Excellent perspective. Some essays were better than others. Definitely not something to read straight through but to read one or two essays and then ruminate on for awhile.
Not very long and none of the essays are particularly long either. You can really tell which writers were academics or not when reading their essays. The ones at the beginning were by far the best, kind of dims towards the end. But overall great collection and a very important and just comparison!
This text is essential in understanding how people in general, and in particular professionals in related fields, require words and definitions to make sense of something. While modern Zionism has made a devastating impact in the middle east, especially towards the Palestinians they have occupied for more than half a century, the evolution of applying imperial and settler-colonial policies is clearly not stagnate. Apartheid is a process, and even with its end in South Africa has not ended inequality. The common denominator between South African and Israel/Palestine Apartheid must be understood so that the roots of the problem can be targeted. While this book and the contributor's chapters help show the battleground that is the analogy of apartheid, more evidence is needed in the arguments. This book will certainly compliment others but without prior knowledge the depth of this analogy is shallower than desired. Certain historical sources, grievances, and perspectives would certainly be useful in expanded the arguments.
Apartheid Israel is a wonderfully focused work that implements a regimented system of analysis on apartheid. Both apartheid Israel and apartheid South Africa have contained a systematized regime of racial and ethnic discrimination against a population using a variety of similar and different methods that are contrasted and compared in great detail. This book is one of relative brevity that captures the encapsulating topic with the respect needed and although the genocide of Palestine has escalated severely since this book was published, it is, I believe, an instrumental read.

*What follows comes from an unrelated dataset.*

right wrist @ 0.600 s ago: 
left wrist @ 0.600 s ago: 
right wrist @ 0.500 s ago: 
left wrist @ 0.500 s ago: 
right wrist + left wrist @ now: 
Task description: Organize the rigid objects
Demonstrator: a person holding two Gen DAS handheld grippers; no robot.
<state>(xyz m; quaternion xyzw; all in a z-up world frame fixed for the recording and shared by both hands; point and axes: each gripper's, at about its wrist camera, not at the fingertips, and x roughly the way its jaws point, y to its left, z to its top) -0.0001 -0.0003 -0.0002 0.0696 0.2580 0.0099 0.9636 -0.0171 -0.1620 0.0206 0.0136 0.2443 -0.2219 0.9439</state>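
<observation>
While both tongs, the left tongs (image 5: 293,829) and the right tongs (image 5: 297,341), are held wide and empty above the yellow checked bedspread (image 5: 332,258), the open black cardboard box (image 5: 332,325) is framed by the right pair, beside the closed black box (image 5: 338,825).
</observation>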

Excellent work of essays by different authors on the subject, and a brilliant conceptual undertaking. The only reason it doesn’t receive five stars is that some of the essays -in my personal opinion- could’ve been redacted whilst keeping the punch of the work’s intent very much intact. The chapter concerning „Pinkwashing” Israel was especially potent.
The comparison was never meant to imply that what has happened and continues to happen in Palestine is exactly what happened in South Africa. I was hoping to get a lot more out of this book.